The government sought a temporary restraining order within hours of the announcement that Tribune Publishing’s $56-million bid for bankrupt Freedom Communications had topped a competing offer from the owner of the Los Angeles Daily News.
“If this acquisition is allowed to proceed, newspaper competition will be eliminated and readers and advertisers in Orange and Riverside counties will suffer,” Assistant Atty. Gen. Bill Baer of the Justice Department’s Antitrust Division said in a statement.
Tribune Publishing has vowed to defend the legality of the sale.
“The Division is living in a time capsule, with a framework that predates the arrival of iPhones, Google, Facebook, and modern media outlets that are killing the traditional newspaper industry,” spokeswoman Dana Meyer said in a statement. “It wasn’t competition from the L.A. Times that forced the Register into bankruptcy.
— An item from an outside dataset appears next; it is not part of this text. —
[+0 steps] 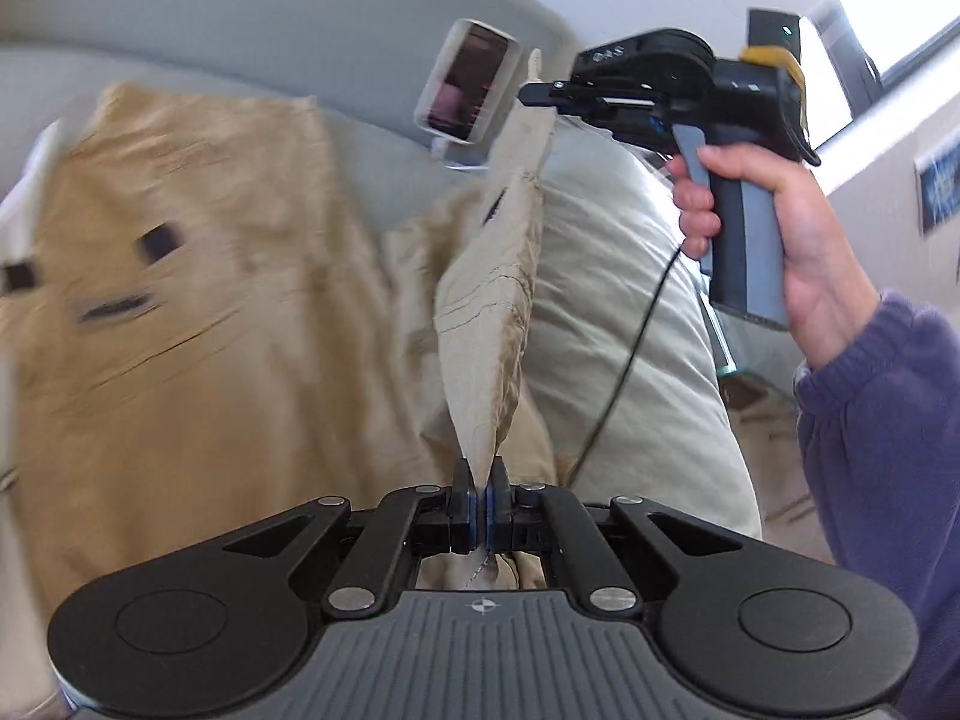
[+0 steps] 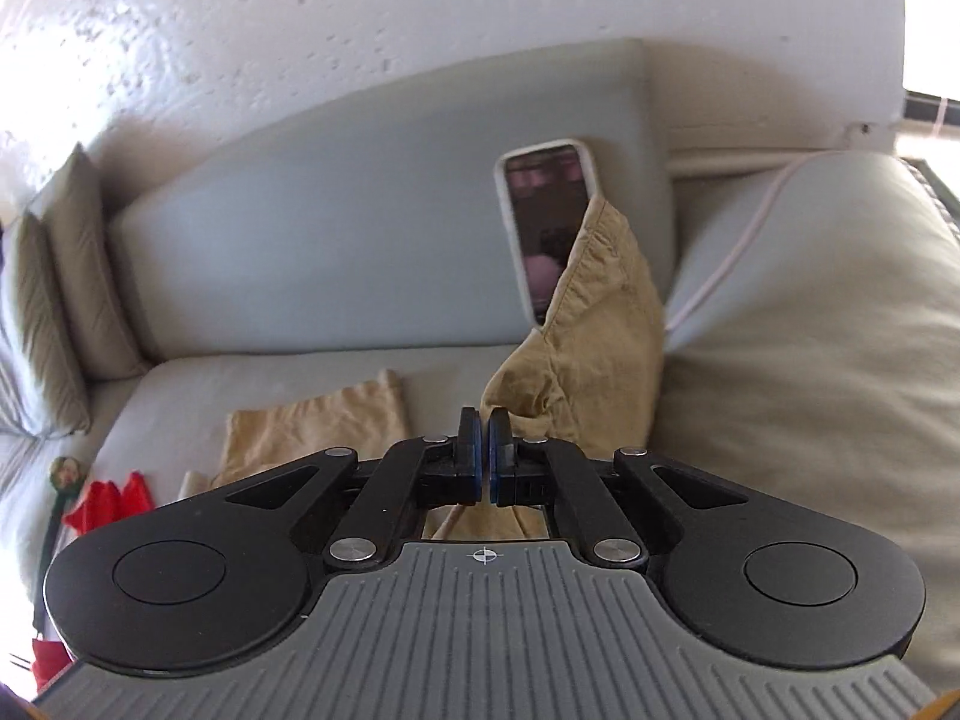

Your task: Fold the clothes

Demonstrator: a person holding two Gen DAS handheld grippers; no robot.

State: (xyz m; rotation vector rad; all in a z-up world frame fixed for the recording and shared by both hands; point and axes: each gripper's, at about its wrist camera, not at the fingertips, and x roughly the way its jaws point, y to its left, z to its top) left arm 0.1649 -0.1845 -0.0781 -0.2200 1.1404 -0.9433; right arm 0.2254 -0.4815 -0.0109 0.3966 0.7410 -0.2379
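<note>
Left wrist view: the left claw (image 1: 480, 483) is clamped tight on an edge of the tan trousers (image 1: 198, 324), and the cloth rises from it in a taut ridge toward the right claw (image 1: 528, 93), which a hand (image 1: 774, 222) in a purple sleeve (image 1: 888, 438) holds up high. That claw is also closed, and pale cloth runs up to its tip, so it appears to grip the other end of the same edge. In the right wrist view the right claw (image 2: 483, 447) has its pads together with tan cloth bunched just beyond and beneath them.

The rest of the trousers lies spread on the grey sofa (image 1: 384, 168), blurred, with dark belt loops showing. I judge the fold as barely begun: one edge is lifted and stretched between both claws, nothing is laid over yet, and smoothing and further folds remain.

For room, the seat to the left is open. A phone (image 2: 549, 222) leans on the sofa back right behind the raised cloth, a large beige cushion (image 2: 798, 360) crowds the right side, and a cable (image 1: 624, 360) hangs across it. Red items (image 2: 111, 498) sit at the seat's far left edge.
</note>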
It was the Internet and related technology.”
The Justice Department had warned earlier in the week that it would intervene if Tribune Publishing won Freedom’s assets.
The government said it did not have concerns with competing bids from Daily News owner Digital First Media or a group of Freedom insiders.
The move complicates a hearing scheduled Monday in Santa Ana before U.S. Bankruptcy Court Judge Mark Wallace, who must approve Tribune’s bid for the sale to go through. The Santa Ana newspaper publishing company filed for Chapter 11 bankruptcy protection in November.
Robert K. Rasmussen, a bankruptcy expert at the USC Gould School of Law, said the judge will probably want to see if antitrust issues can be resolved relatively quickly, perhaps in a settlement, to help Freedom pay back its creditors.
The government argued the deal would allow Tribune to control 98% of the sales for English-language local daily newspapers in Orange County. And in Riverside County, Tribune would own four of the top five English-language newspapers by circulation.
George S. Georgiev, a business law professor at the UCLA School of Law, said the Justice Department’s lawsuit indicates it believes it has a strong case.
“DOJ doesn’t like to lose,” he said. “I think they have thought pretty carefully about this and they really believe they can prevail or at least extract significant concessions,” he said, such as agreeing to certain operating restrictions or selling off some assets.